=== Begin Enclosure ===

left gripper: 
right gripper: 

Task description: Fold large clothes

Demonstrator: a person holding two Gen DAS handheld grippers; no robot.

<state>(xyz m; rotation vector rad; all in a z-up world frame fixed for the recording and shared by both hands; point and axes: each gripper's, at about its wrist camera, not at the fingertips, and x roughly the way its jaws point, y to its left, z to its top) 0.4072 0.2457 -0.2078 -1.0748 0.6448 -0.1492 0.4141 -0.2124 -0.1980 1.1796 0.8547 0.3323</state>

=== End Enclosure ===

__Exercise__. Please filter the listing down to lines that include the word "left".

__Solution__.
left gripper: 
<state>(xyz m; rotation vector rad; all in a z-up world frame fixed for the recording and shared by both hands; point and axes: each gripper's, at about its wrist camera, not at the fingertips, and x roughly the way its jaws point, y to its left, z to its top) 0.4072 0.2457 -0.2078 -1.0748 0.6448 -0.1492 0.4141 -0.2124 -0.1980 1.1796 0.8547 0.3323</state>

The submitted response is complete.